O ruandês, que faz parte do grupo étnico dos tutsis, é a principal força política do país africano desde que seu exército rebelde encerrou os assassinatos realizados por esquadrões da morte leais ao governo hutu.

A reaproximação também esteve presente no discurso de Macron, que disse existir a oportunidade de "uma aliança respeitosa, lúcida, solidária, mutuamente exigente, entre a juventude de Ruanda" e a da França, sem que o passado seja apagado.
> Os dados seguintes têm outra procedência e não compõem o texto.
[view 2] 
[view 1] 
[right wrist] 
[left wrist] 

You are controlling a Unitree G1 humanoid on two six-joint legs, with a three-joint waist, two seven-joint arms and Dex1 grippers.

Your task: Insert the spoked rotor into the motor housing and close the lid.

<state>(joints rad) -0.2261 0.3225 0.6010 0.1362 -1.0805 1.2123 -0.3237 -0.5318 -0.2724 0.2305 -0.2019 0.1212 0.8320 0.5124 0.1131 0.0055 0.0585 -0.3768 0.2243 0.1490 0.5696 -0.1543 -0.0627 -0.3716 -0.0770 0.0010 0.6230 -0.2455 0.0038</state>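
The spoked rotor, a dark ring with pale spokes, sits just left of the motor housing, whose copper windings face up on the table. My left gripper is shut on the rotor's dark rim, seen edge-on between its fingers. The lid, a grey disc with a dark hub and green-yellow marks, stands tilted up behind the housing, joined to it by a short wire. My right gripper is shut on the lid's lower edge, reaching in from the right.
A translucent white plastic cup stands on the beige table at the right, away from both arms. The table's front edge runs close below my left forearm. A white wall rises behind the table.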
O discurso de Macron foi bem recebido pelos ruandeses, apesar de a visita oficial ter sido marcada pela falta de estandartes ou bandeiras normalmente presentes e pelo silêncio nas ruas, já que restrições a aglomerações seguem mantidas para conter a propagação do coronavírus.


A sobrevivente do genocídio Esther Mukakalisa, 59, que perdeu seus pais e irmãos e ainda leva no rosto as marcas de um ataque de machete, assistiu à fala pela televisão, ao lado de uma prima e de vizinhos.

"Após ouvir esse discurso do presidente francês, ele tocou meu coração, e estou muito feliz que a França reconheça suas responsabilidades", afirmou à agência de notícias Reuters. "Eu perdoo a França."

A prima dela, Ernestine Mudahogor, acrescentou que, "como sobreviventes do genocídio, fomos ensinados a perdoar". "Se os franceses estão se desculpando, estamos prontos para perdoar."
Egide Nkuranga, presidente da Ibuka, organização que reúne associações de sobreviventes, disse à Reuters que Macron mostrou compromisso com a cooperação ao prometer prender qualquer perpetrador do genocídio que more na França.

Em sua visita, o presidente francês prometeu ainda nomear um novo embaixador, o primeiro enviado oficial do país desde 2015 -a França não quis indicar um representante após a acusação de cumplicidade com o genocídio feita por Kagame.

O ministro das Finanças de Ruanda, Uzziel Ndagijimana, também disse ter assinado um empréstimo de 60 milhões de euros (R$ 384,6 milhões) da França para financiar o acesso à vacina contra a Covid-19 e proteção social à população do país africano.

Com casos em queda, Ruanda soma hoje 26.780 infecções e 350 mortes, segundo dados do Our World in Data. A vacinação, porém, segue estagnada na casa de 2,7% da população que recebeu ao menos uma dose desde 15 de abril, e o último dado disponível é do dia 8 de maio.

DOCUMENTOS ABERTOS

A questão do genocídio de Ruanda ganhou força na França após Macron, que tem tentado afastar o país de seu passado colonial, concordar em abrir os arquivos do ex-presidente François Mitterand, no poder naquela época.

Pouco depois do anúncio, o país africano divulgou um relatório próprio em que dizia que a França sabia que um genocídio estava sendo preparado e assumiu a responsabilidade por possibilitá-lo, continuando com seu apoio ao então presidente de Ruanda, Juvenal Habyarimana.

"Oficiais franceses armaram, aconselharam, treinaram, equiparam e protegeram o governo de Ruanda", concluiu o relatório, acrescentando que o país europeu encobriu seu papel por anos.